→ **WHAT THE TASK REQUIRES**: "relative" appears in how many lines of the entries? State only the number.

━━━━━ DATA TO USE

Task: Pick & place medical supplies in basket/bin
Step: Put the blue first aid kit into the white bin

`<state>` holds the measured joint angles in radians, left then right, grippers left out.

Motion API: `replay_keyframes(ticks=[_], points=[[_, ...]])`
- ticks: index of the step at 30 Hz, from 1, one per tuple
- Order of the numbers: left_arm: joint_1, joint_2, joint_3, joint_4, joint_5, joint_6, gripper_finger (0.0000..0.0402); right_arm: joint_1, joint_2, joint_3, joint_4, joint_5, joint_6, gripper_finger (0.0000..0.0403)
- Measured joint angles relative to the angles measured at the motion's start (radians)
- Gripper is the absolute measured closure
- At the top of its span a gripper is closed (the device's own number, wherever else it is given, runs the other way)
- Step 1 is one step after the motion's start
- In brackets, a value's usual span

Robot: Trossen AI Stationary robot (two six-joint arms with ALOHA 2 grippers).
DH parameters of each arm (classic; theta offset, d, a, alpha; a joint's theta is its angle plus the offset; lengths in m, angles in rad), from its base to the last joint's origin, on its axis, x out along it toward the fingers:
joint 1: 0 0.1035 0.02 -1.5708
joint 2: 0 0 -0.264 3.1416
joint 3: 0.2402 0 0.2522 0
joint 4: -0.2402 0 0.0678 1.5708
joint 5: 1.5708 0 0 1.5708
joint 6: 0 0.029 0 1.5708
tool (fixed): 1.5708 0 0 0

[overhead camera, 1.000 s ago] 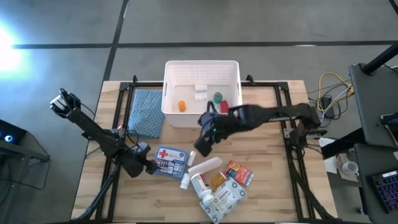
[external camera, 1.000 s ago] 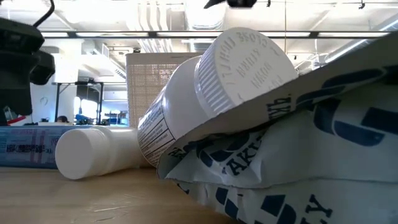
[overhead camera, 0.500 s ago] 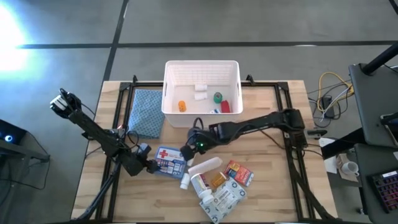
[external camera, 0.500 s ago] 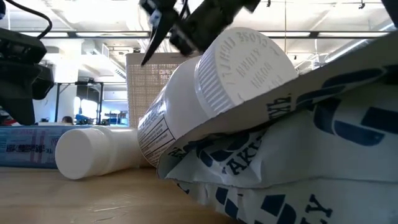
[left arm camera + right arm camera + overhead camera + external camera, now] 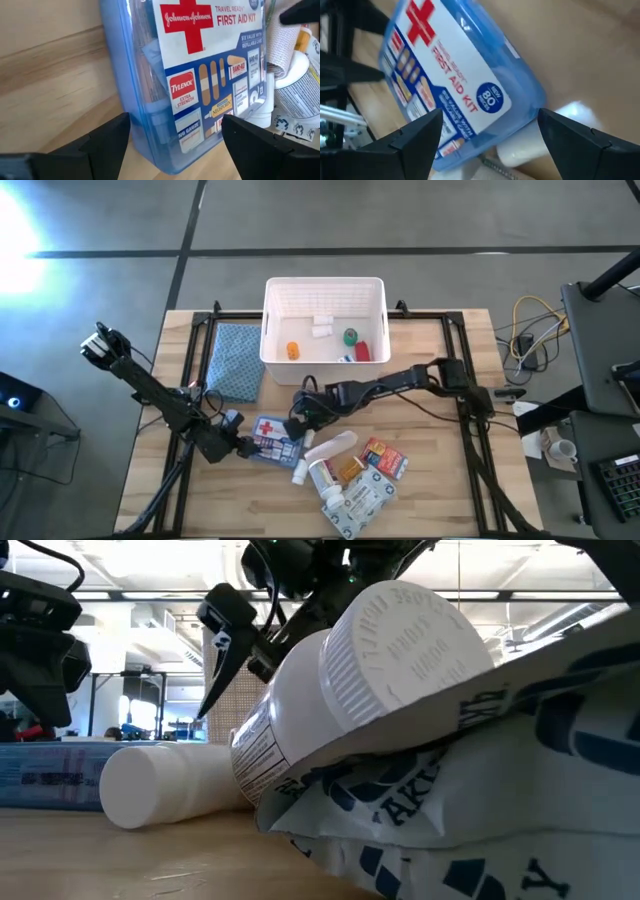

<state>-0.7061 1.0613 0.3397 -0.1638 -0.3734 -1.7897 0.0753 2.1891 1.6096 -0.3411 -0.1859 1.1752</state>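
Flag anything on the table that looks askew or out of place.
The first-aid kit lies skewed to the table edge, with the left gripper at one end and the right gripper open at the other. Beside it the loose supplies sit in a jumble: a white bottle leans tipped on a crumpled pack. Nothing looks spilled.

I have the bin (image 5: 325, 290) at the table's (image 5: 440, 480) far edge, a cloth (image 5: 235, 360) just left of it. The first-aid box (image 5: 272, 438) lies nearer me, left gripper (image 5: 240, 445) at its left end, right gripper (image 5: 300, 420) at its right. The remaining supplies (image 5: 350, 475) cluster right of the box
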Motion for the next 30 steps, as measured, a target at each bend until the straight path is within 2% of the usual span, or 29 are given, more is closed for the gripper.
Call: replay_keyframes(ticks=[3,9,13,22,24,30], points=[[0.000,0.000,0.000,0.001,0.000,0.000,0.0109,0.000,0.028,0.000,0.005,-0.016,-0.013,0.0088],[0.000,0.008,-0.001,-0.003,-0.013,0.000,0.0109,-0.002,0.074,0.002,0.053,-0.130,-0.053,0.0087],[0.000,0.039,-0.001,0.007,-0.023,-0.001,0.0109,-0.001,0.082,0.002,0.076,-0.125,-0.056,0.0087],[-0.003,0.071,-0.001,0.065,0.002,-0.010,0.0109,-0.002,0.050,0.061,0.076,-0.017,-0.177,0.0087],[0.001,0.073,0.000,0.075,-0.039,0.006,0.0109,-0.006,0.035,0.101,0.133,-0.010,-0.207,0.0087],[0.002,0.070,-0.001,0.095,-0.096,0.069,0.0109,0.011,0.022,0.215,0.118,-0.027,-0.292,0.0088]])
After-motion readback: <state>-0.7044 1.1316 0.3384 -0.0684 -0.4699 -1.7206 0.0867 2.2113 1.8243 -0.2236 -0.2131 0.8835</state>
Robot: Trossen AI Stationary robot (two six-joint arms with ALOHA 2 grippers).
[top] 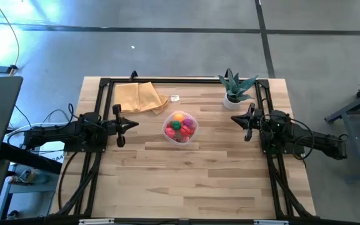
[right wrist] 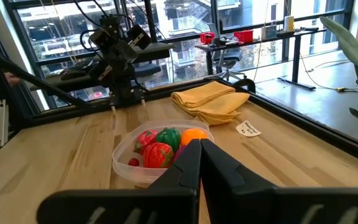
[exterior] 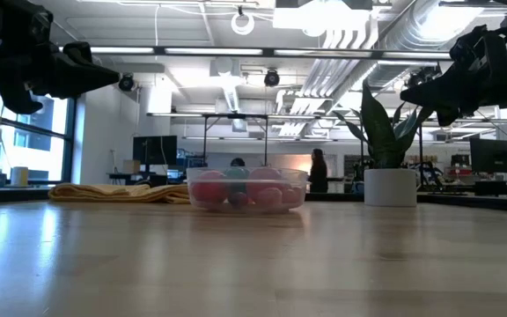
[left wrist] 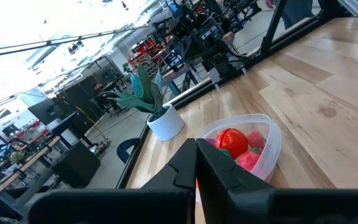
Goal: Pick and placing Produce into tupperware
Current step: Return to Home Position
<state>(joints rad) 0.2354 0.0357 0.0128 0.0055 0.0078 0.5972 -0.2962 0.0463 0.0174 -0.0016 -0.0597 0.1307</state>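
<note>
The round clear tupperware (top: 180,127) stands on the table's middle, toward the far side, on its base. Inside it lies the produce (top: 179,126): red, orange, green and pink pieces, also seen in the right wrist view as produce (right wrist: 160,146) and in the left wrist view as produce (left wrist: 232,142). My left gripper (top: 135,123) hangs shut above the table to the left of the tupperware (left wrist: 263,146), pointing level at it. My right gripper (top: 234,118) hangs shut on the tupperware's (right wrist: 129,165) right, also level. Neither touches anything.
A folded yellow cloth (top: 140,97) lies at the far left of the table, with a small white tag (top: 175,98) beside it. A spiky green plant in a white pot (top: 235,92) stands at the far right, close to my right gripper. Black frame rails (top: 99,150) run along the table's sides.
</note>
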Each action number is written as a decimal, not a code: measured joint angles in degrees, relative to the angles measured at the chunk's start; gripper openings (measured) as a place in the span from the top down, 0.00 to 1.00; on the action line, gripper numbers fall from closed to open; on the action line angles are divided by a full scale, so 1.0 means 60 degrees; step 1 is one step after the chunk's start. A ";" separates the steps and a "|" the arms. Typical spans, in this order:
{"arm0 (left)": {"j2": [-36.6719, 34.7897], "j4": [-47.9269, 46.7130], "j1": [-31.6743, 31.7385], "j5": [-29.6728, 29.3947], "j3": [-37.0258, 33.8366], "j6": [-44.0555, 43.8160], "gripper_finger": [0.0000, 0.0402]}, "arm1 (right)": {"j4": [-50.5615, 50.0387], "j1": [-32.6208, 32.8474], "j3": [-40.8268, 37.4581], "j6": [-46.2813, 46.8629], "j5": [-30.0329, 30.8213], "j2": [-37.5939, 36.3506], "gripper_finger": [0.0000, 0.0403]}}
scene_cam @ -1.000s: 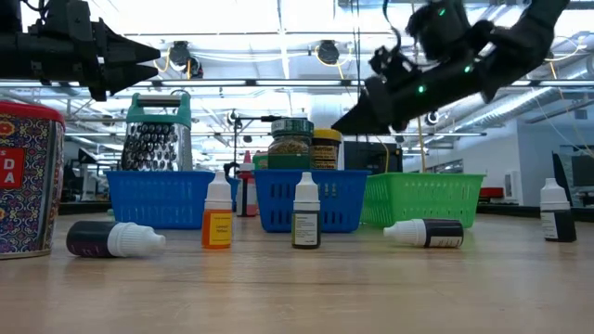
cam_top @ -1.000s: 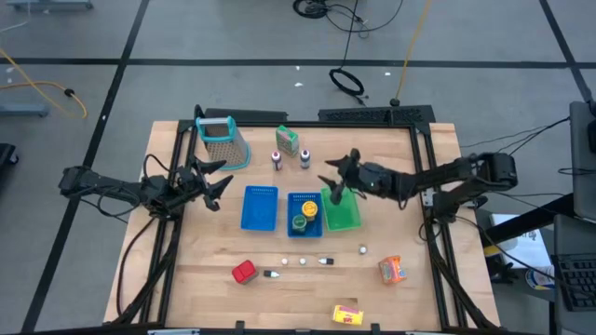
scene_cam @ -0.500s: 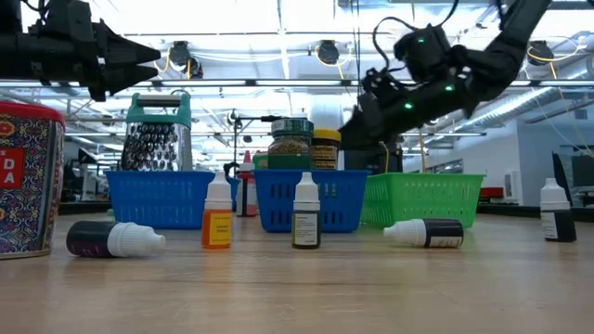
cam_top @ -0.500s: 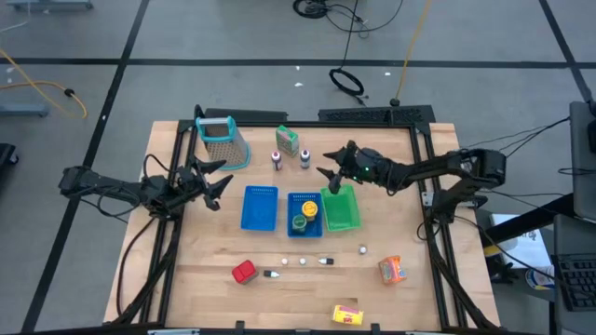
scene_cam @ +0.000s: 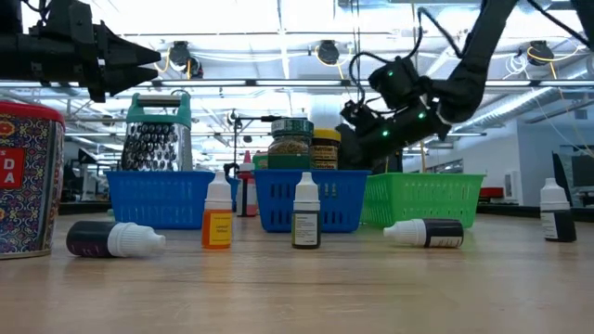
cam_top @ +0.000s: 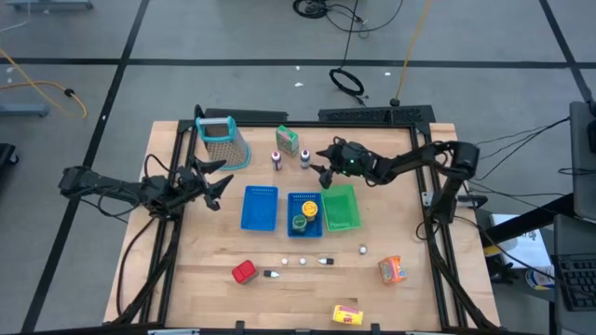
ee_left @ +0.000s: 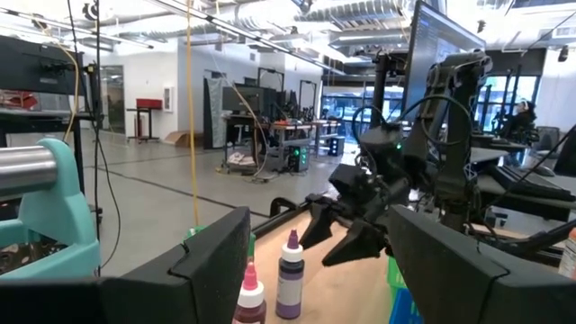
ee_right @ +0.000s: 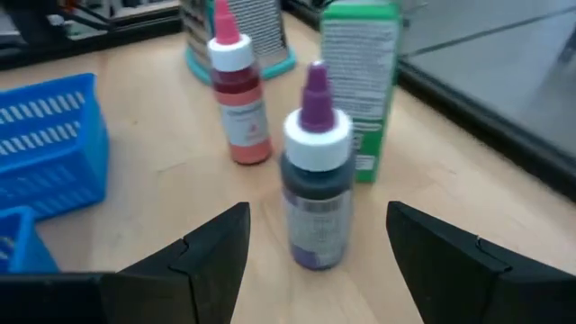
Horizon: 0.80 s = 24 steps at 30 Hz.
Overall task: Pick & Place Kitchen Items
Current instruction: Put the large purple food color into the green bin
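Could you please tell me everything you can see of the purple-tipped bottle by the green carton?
The purple-tipped bottle stands upright on the wooden table: dark body, pale label, white collar, purple nozzle, apparently plastic. It stands between the red bottle and the green carton. The open right gripper faces it; nothing grips it.

High cam sits overhead, looking straight down on the whole wooden surface (cam_top: 223,251) and both arms. Low cam is right at surface level, staring across it into the lab. Left wrist cam looks across toward the right hand (ee_left: 337,236). Right wrist cam is in tight on the purple-tipped bottle (ee_right: 315,171), which also shows in the high and left wrist views.
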 joint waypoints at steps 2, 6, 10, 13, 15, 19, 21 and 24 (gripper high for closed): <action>0.0000 0.0000 0.0003 0.0000 -0.0002 -0.0004 0.34 | 0.0006 0.0002 0.0138 0.0061 0.0009 0.0279 0.37; 0.0000 -0.0008 -0.0001 0.0000 0.0000 -0.0007 0.34 | 0.0145 0.0002 0.0533 0.0033 0.0009 0.0630 0.37; 0.0000 -0.0016 0.0000 -0.0004 -0.0003 -0.0004 0.34 | 0.0087 0.0002 0.0928 0.0040 -0.0005 0.1005 0.37; 0.0000 -0.0016 0.0000 -0.0004 -0.0002 -0.0006 0.34 | 0.0101 -0.0012 0.1194 0.0037 -0.0273 0.1226 0.37; 0.0000 -0.0023 0.0003 -0.0002 0.0000 -0.0002 0.34 | 0.0146 -0.0012 0.1388 0.0040 -0.0377 0.1446 0.38; 0.0000 -0.0030 0.0001 -0.0002 -0.0001 0.0000 0.34 | 0.0079 -0.0012 0.1637 0.0041 -0.0477 0.1705 0.45; 0.0000 -0.0028 0.0003 -0.0004 0.0000 -0.0007 0.34 | 0.0075 -0.0012 0.1657 0.0041 -0.0479 0.1718 0.52; 0.0000 -0.0027 -0.0001 -0.0007 0.0001 0.0000 0.34 | 0.0068 -0.0012 0.1657 0.0039 -0.0479 0.1718 0.63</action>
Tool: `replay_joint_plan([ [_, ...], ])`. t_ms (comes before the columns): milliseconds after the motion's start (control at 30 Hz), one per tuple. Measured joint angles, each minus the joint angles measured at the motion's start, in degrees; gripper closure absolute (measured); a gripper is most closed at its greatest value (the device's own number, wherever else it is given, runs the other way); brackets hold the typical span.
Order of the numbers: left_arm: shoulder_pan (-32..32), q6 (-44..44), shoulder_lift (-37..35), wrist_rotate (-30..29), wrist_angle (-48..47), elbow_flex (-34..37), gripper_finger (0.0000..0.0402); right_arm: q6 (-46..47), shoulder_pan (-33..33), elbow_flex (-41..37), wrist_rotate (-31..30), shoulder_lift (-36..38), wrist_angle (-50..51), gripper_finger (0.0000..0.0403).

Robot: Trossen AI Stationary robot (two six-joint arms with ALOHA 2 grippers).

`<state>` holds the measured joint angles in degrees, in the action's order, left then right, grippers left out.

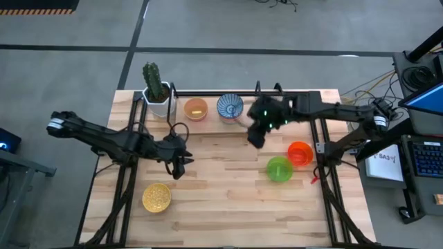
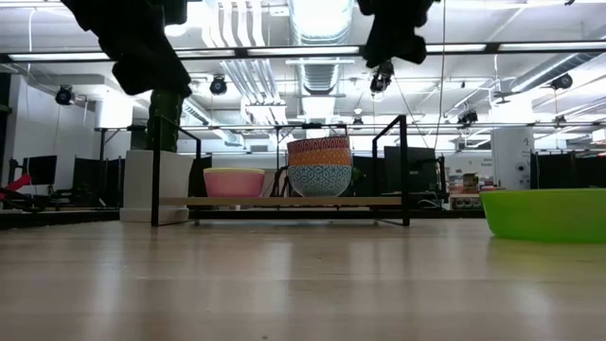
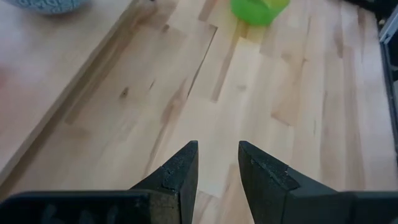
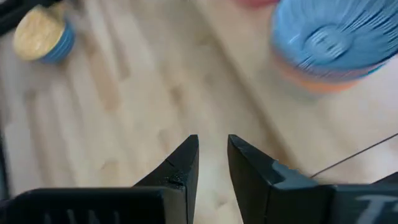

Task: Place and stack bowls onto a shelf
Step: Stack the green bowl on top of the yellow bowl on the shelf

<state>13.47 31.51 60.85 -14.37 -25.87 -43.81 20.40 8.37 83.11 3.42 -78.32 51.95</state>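
Bright ceiling lights and ducting fill the workshop behind the wooden tabletop (image 1: 228,200), whose far edge carries the shelf (image 1: 277,93). On it sit a pinkish-orange bowl (image 1: 196,108) and a blue-and-white patterned bowl (image 1: 230,107), the latter nested in a stack. The right gripper (image 1: 256,133) hovers empty just in front of the shelf, fingers a little apart; the left gripper (image 1: 178,164), likewise narrowly parted and empty, waits nearer the left edge. Loose bowls remain: green (image 1: 279,169) and red-orange (image 1: 300,153), touching, toward the right edge, and yellow (image 1: 156,197) toward the near-left corner. All stand upright, mouths up, axes vertical. The next pick likely calls for pinching one rim wall from above, lifting clear of the neighbour, and keeping the bowl level.
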Motion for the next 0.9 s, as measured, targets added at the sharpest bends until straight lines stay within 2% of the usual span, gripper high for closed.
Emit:
replay_joint_plan([
  [300, 0.0, -0.1, 0.9, 0.0, 0.2, 0.0, 0.0304, 13.0, -11.2, 0.0, -1.9, -5.5, 6.4, 0.0295],
  [567, 0.0, -1.0, 0.7, 0.0, 0.2, 0.0, 0.0304, 25.8, -17.1, 0.0, -3.4, -15.3, 16.1, 0.0291],
  [733, 0.0, -2.1, 0.7, -0.1, 0.2, 0.0, 0.0304, 30.1, -19.8, 0.0, -3.4, -21.8, 21.3, 0.0291],
  [900, 0.0, -2.6, 0.7, -0.1, 0.1, 0.0, 0.0304, 31.3, -21.3, 0.0, -3.4, -27.3, 21.5, 0.0291],
])
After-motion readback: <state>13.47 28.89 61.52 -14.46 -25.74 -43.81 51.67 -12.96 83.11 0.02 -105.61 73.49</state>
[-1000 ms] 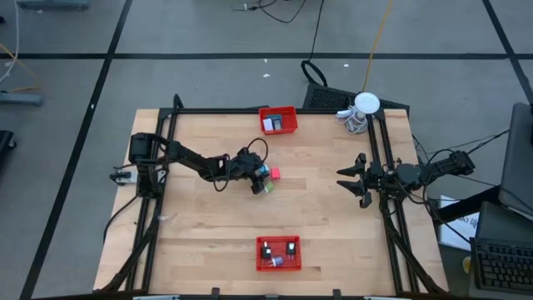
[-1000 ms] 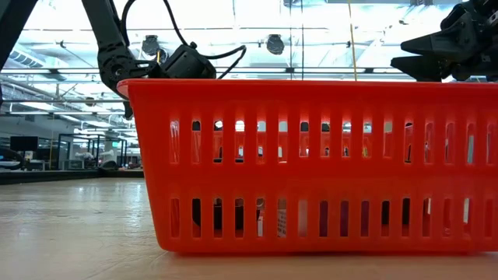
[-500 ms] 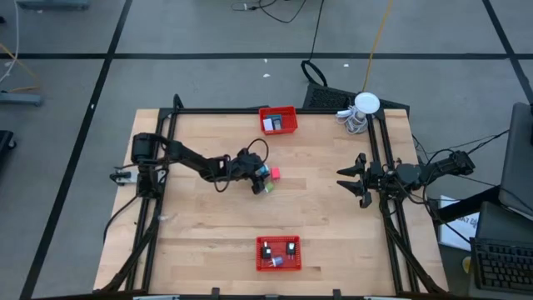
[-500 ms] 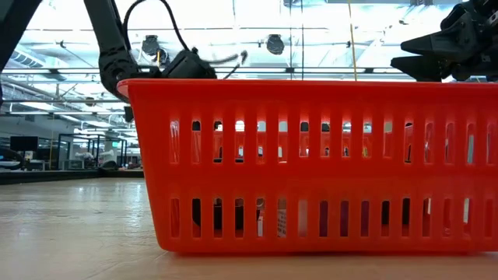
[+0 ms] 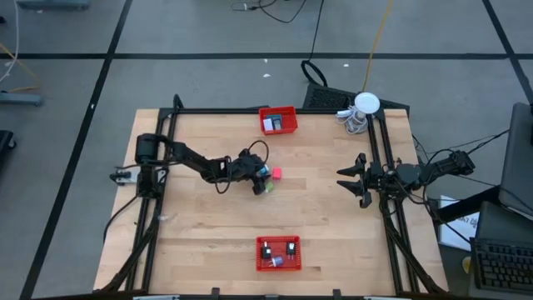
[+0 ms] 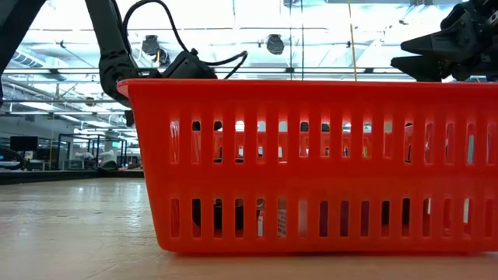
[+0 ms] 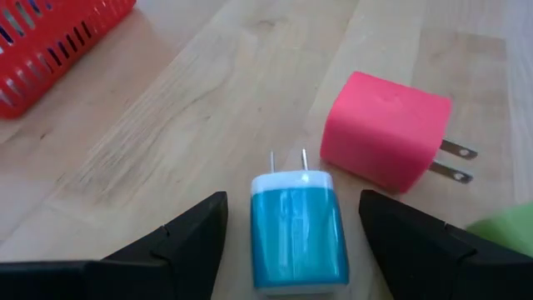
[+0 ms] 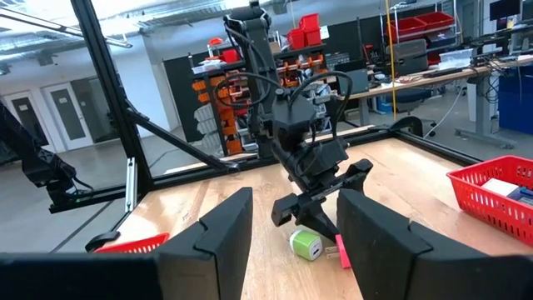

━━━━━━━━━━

→ **PROBLEM SOLUTION**: 2